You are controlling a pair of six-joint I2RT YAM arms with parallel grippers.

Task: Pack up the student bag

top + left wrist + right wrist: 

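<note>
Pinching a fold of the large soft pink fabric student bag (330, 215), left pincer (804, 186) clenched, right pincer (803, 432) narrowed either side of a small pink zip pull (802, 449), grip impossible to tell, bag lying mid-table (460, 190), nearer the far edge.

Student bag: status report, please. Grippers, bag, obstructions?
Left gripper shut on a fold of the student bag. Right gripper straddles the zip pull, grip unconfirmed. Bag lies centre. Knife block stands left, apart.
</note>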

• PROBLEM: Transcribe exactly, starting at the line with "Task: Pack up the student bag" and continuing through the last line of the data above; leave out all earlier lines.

• ANSWER TO THE EXERCISE:
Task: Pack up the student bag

top + left wrist + right wrist: 

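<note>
Pinching a fold of the large soft pink fabric student bag (330, 215), left pincer (804, 186) clenched, right pincer (803, 432) narrowed either side of a small pink zip pull (802, 449), grip impossible to tell, bag lying mid-table (460, 190), nearer the far edge.

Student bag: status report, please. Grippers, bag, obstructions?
Left gripper shut on a fold of the student bag. Right gripper straddles the zip pull, grip unconfirmed. Bag lies centre. Knife block stands left, apart.
</note>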

This answer leaves nothing further to address.